Records from a data source

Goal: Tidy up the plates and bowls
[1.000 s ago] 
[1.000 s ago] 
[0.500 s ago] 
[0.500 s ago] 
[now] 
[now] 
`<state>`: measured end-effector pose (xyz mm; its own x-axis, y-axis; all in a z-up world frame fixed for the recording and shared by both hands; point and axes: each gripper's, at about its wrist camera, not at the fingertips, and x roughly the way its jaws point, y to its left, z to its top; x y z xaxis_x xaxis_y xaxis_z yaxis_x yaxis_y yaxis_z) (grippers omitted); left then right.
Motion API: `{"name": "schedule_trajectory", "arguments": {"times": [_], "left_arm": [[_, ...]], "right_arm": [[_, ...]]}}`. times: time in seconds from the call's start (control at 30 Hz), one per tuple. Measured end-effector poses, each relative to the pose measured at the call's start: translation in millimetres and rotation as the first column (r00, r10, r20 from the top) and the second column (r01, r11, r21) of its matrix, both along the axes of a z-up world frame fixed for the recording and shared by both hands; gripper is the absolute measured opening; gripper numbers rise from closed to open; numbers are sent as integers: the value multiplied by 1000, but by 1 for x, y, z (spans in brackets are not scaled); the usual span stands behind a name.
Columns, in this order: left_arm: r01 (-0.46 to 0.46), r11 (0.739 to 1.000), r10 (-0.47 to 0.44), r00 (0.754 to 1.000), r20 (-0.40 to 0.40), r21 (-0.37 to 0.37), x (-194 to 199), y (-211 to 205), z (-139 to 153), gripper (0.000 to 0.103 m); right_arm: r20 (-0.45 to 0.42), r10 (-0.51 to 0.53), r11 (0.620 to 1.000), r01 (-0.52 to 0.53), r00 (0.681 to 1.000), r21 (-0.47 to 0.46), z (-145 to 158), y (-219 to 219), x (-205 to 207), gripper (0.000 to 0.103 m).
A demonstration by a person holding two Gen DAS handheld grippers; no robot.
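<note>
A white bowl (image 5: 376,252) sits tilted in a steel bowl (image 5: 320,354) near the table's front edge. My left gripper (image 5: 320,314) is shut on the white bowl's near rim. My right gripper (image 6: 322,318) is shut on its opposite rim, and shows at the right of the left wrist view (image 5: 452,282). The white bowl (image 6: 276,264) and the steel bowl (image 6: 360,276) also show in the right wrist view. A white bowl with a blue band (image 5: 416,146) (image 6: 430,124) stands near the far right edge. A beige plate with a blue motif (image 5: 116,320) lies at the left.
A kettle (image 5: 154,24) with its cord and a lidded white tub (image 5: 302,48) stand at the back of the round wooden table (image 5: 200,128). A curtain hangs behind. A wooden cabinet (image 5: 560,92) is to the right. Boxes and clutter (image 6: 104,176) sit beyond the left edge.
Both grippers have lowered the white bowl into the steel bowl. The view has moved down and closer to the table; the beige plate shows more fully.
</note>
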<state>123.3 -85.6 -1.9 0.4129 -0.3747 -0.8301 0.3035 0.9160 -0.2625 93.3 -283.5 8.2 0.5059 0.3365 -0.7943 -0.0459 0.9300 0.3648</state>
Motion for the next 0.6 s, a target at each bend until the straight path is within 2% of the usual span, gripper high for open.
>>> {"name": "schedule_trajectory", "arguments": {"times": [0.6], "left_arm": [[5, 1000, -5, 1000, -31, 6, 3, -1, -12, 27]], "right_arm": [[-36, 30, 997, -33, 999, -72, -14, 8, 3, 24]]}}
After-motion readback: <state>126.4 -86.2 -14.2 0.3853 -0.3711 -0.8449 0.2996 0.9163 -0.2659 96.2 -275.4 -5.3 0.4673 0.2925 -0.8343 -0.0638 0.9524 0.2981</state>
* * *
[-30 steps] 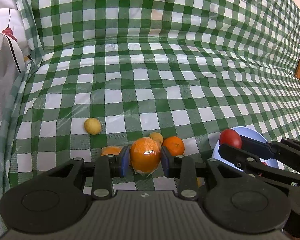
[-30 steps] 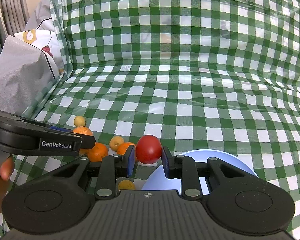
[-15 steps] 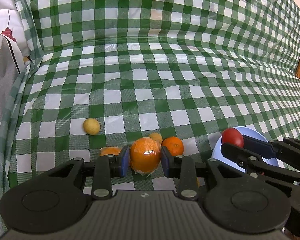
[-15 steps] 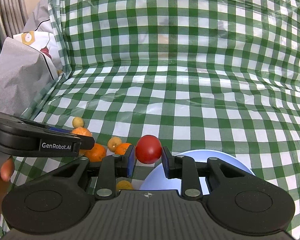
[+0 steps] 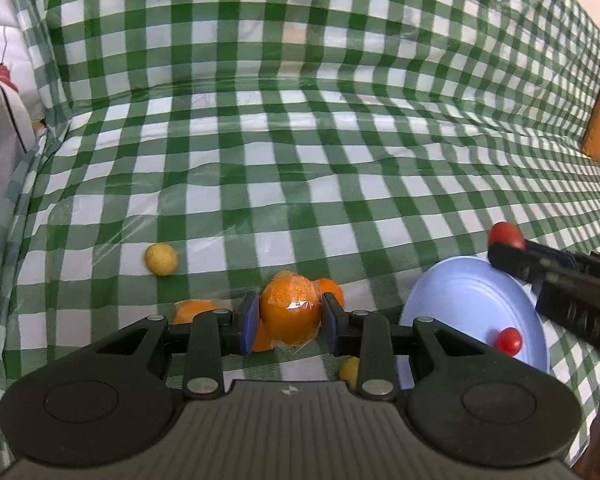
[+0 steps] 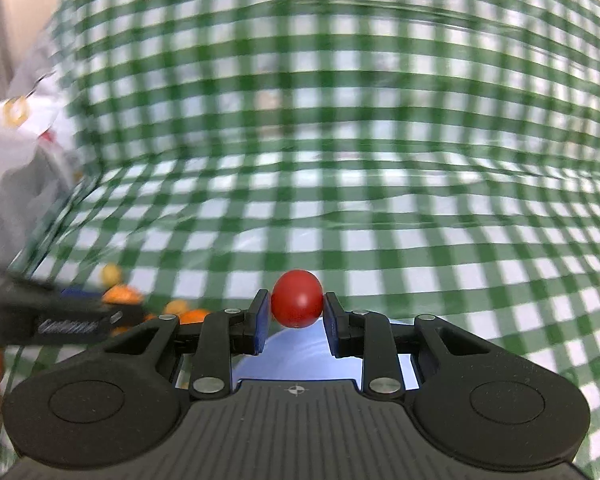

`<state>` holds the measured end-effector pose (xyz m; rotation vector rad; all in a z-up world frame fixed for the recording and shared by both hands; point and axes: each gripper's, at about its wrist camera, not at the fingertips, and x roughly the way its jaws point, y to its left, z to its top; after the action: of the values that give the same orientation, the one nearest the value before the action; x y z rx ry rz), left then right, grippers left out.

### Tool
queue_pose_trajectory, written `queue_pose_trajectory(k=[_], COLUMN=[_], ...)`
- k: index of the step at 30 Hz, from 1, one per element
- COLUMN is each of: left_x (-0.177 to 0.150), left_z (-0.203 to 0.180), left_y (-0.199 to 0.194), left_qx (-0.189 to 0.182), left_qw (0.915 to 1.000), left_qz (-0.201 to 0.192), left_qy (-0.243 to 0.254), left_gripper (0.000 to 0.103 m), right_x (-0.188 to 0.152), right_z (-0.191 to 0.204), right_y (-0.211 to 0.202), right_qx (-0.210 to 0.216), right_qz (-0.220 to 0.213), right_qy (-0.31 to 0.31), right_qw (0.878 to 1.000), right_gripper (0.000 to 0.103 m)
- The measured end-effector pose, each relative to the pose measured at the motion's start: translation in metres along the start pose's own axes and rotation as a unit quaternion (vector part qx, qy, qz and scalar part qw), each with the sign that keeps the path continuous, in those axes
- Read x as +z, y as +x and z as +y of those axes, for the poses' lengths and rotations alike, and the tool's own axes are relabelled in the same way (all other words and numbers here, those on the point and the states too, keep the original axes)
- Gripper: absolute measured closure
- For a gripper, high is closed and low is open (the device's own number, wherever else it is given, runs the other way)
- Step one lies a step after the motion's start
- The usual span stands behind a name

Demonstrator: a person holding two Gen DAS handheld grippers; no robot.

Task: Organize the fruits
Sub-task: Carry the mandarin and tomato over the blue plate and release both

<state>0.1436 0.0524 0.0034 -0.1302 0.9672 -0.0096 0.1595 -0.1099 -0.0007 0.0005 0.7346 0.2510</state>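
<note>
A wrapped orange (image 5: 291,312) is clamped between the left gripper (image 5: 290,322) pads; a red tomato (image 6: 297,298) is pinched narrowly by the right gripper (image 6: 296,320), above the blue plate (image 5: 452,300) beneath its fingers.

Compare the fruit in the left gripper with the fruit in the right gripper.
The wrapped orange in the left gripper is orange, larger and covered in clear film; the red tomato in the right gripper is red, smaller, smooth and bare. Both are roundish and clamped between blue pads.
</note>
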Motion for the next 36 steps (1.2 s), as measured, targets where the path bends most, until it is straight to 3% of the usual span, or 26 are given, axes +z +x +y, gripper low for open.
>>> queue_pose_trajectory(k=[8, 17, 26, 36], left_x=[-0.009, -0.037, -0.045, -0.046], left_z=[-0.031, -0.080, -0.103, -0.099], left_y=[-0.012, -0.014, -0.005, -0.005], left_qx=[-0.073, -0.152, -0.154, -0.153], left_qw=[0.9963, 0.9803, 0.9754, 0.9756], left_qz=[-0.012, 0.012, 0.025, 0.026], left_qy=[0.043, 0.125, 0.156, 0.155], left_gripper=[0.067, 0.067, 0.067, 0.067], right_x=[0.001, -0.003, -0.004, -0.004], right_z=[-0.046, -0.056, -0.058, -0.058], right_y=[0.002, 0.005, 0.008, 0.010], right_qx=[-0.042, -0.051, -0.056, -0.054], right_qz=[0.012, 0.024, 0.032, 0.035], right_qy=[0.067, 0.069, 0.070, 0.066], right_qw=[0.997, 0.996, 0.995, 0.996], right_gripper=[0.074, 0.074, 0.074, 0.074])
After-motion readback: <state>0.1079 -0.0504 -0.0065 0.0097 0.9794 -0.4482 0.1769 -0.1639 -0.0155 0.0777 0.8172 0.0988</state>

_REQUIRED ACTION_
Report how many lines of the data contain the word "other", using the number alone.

_OUTPUT FOR THIS TASK_
2